Manila (UCAN): Retired army Major-General Jovito Palparan, a decorated Philippine Army veteran, was sentenced to life in prison on September 17 for the “kidnapping and illegal detention” of two university students who went missing in 2006.
 
The Malolos Regional Trial Court found Palaparan guilty of kidnapping university students, Karen Empeno and Sherlyn Cadapan.
 
Human rights groups have labelled Palparan The Butcher and accused him of being behind dozens of extra-judicial killings in areas where he was assigned.
 
Among those allegedly ordered killed by Palparan were human rights defender Eden Marcellana; Protestant pastor, Edison Lapuz, and Bishop Alberto Ramento of the Philippine Independent Church.
 
The general’s co-accused Lt.

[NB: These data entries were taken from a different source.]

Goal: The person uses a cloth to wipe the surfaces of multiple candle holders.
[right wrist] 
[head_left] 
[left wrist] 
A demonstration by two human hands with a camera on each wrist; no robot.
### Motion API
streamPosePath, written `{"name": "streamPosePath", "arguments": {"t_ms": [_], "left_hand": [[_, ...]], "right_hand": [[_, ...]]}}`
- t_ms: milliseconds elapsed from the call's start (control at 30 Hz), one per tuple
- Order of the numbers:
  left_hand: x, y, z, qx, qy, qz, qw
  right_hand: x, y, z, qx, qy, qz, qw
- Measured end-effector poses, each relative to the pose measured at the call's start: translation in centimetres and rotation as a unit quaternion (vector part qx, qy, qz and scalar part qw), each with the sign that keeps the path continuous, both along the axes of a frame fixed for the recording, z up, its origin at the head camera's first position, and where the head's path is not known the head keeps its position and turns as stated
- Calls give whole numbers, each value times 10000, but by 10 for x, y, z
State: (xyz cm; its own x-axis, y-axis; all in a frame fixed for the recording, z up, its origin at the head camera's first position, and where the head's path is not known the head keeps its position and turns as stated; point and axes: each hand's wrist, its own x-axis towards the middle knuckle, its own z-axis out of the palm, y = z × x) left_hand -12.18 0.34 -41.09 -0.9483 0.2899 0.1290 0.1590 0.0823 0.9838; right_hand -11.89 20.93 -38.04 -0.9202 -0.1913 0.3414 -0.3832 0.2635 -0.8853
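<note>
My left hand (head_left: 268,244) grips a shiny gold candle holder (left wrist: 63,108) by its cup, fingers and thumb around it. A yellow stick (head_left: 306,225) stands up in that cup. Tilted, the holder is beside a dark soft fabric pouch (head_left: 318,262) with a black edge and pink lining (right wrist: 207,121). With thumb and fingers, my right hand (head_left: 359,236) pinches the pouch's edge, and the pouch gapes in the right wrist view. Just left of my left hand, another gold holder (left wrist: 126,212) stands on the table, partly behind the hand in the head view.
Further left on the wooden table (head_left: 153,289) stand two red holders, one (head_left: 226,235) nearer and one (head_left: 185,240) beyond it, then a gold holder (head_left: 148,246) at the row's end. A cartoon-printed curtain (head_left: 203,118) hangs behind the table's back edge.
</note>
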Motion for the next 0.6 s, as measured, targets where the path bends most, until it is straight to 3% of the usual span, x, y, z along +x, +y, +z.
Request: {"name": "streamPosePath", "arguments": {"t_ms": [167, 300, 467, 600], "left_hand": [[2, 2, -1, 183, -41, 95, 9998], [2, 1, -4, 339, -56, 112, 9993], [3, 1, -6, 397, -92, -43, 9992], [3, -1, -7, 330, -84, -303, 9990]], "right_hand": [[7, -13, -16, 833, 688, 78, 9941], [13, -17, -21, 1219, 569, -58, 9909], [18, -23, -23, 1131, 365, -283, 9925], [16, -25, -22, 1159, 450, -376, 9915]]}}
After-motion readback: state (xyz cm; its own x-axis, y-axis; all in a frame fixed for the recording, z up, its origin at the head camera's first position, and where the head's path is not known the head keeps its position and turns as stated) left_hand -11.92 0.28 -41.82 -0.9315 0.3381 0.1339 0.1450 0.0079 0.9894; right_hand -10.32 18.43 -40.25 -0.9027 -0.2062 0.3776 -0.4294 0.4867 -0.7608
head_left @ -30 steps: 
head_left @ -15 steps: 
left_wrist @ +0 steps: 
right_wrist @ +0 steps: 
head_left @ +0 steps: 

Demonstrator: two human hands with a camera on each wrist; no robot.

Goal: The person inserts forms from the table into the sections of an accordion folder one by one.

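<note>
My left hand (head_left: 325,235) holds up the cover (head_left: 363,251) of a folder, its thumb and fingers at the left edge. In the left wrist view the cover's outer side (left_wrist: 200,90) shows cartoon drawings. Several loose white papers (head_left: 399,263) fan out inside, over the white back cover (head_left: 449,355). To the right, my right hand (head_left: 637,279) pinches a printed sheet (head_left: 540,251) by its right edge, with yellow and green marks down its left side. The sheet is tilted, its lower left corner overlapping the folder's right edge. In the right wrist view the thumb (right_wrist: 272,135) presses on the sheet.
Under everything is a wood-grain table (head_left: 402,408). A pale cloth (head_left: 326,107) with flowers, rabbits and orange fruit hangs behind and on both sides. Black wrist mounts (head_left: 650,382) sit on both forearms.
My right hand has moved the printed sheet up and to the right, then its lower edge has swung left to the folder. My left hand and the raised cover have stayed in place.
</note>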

Col. Felipe Anotado and S/Sgt Edgardo Osorio, were also found guilty. They were also each ordered to pay the families of the victims about US$5,550 ($43,563) in damages.
 
As the judge, Alexander Tamayo, handed down the sentence Palparan shouted: “You’re a coward, judge! You are such a coward! You’re such a fool!”
 
“The guilty verdict is justice served. He should be made accountable for his crime,” Father Edwin Gariguez, head of the social action secretariat of the Catholic Bishops’ Conference of the Philippines, said. 
 
The priest, who says he was a target of the former general’s henchmen and was in Mindoro province when Palparan was stationed there, had volunteered to be a prosecution witness during the trial.
 
He said he was able to gather evidence about Palparan’s activities in Mindoro where many killings of activists took place.
 
“We were able to document (the crimes) including how they were done,” said the priest. “Some of the bodies were even mutilated,” he added.
 
In a statement, the Philippine army said it respected the court ruling.
 
Palparan was the commander of the army’s 7th Infantry Division at the time of the student kidnappings in the town of Hagonoy, Bulacan province, in June 2006.
 
The general retired three months later and went on to win a seat in Congress. He ran for the Senate while in detention during the 2016 elections but lost.
 
“The military will not tolerate acts detrimental to the well being of everyone, as we always advocate the protection of human rights,” army spokesperson, Lt. Col. Louie Villanueva, said.
 
In a statement, the lawyers representing the families of the missing students said they “were extremely elated that justice has finally caught up” with Palparan.
 
“The law and evidence is not only on our side this time around, but we are on the side of truth and justice,” the lawyers said.
 
Palparan’s conviction should be “a signal to all other human rights violators, especially of the worst kind, that rightful retribution will come in time.”
 
Human Rights Watch said the conviction “rekindles hope among the families of many other victims of human rights violations, now and in the past.”
 
It said, “It should also serve as a reminder to state security forces that justice and the law will catch up with them sooner or later.”